What to work on
Once you have read the listing, retype all of it exactly.

━━━━━ Dataset excerpt

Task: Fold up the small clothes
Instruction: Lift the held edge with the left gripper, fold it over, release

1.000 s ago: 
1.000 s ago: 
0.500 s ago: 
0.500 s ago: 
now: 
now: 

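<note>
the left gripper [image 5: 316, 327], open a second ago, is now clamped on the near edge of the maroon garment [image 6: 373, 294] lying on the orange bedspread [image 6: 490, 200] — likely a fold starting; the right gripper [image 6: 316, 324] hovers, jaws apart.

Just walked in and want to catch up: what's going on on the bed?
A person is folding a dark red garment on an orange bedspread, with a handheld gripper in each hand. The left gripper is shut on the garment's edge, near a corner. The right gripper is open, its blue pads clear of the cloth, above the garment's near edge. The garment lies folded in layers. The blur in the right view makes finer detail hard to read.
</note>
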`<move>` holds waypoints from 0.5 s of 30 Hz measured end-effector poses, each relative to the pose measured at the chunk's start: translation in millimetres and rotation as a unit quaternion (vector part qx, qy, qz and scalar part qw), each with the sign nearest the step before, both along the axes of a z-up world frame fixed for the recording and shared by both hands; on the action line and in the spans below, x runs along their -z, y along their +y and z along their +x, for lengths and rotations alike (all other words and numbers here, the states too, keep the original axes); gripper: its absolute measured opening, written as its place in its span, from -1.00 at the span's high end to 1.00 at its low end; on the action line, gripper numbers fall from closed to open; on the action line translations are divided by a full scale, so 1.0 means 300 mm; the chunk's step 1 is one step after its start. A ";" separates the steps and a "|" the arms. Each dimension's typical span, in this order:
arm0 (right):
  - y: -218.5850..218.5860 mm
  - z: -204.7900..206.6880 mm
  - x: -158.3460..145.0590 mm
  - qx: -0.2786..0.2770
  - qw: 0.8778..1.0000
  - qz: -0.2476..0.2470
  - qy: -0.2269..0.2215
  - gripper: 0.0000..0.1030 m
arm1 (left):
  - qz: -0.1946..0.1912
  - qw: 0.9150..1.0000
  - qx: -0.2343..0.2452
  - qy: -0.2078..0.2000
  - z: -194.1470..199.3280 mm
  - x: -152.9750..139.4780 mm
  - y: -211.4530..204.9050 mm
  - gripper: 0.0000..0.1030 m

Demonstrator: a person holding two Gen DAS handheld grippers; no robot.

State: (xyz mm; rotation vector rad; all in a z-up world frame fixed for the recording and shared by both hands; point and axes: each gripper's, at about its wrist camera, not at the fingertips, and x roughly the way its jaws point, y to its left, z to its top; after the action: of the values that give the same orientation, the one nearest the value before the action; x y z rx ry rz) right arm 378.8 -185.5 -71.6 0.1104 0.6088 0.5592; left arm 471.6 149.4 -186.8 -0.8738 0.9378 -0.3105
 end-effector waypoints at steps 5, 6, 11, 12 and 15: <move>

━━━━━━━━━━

Completed task
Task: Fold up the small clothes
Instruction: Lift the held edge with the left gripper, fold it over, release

1.000 s ago: 
1.000 s ago: 
0.500 s ago: 
0.500 s ago: 
now: 
now: 

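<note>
the left gripper [image 5: 316, 327], open a second ago, is now clamped on the near edge of the maroon garment [image 6: 373, 294] lying on the orange bedspread [image 6: 490, 200] — likely a fold starting; the right gripper [image 6: 316, 324] hovers, jaws apart.

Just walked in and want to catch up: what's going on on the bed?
A person is folding a dark red garment on an orange bedspread, with a handheld gripper in each hand. The left gripper is shut on the garment's edge, near a corner. The right gripper is open, its blue pads clear of the cloth, above the garment's near edge. The garment lies folded in layers. The blur in the right view makes finer detail hard to read.
</note>
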`<move>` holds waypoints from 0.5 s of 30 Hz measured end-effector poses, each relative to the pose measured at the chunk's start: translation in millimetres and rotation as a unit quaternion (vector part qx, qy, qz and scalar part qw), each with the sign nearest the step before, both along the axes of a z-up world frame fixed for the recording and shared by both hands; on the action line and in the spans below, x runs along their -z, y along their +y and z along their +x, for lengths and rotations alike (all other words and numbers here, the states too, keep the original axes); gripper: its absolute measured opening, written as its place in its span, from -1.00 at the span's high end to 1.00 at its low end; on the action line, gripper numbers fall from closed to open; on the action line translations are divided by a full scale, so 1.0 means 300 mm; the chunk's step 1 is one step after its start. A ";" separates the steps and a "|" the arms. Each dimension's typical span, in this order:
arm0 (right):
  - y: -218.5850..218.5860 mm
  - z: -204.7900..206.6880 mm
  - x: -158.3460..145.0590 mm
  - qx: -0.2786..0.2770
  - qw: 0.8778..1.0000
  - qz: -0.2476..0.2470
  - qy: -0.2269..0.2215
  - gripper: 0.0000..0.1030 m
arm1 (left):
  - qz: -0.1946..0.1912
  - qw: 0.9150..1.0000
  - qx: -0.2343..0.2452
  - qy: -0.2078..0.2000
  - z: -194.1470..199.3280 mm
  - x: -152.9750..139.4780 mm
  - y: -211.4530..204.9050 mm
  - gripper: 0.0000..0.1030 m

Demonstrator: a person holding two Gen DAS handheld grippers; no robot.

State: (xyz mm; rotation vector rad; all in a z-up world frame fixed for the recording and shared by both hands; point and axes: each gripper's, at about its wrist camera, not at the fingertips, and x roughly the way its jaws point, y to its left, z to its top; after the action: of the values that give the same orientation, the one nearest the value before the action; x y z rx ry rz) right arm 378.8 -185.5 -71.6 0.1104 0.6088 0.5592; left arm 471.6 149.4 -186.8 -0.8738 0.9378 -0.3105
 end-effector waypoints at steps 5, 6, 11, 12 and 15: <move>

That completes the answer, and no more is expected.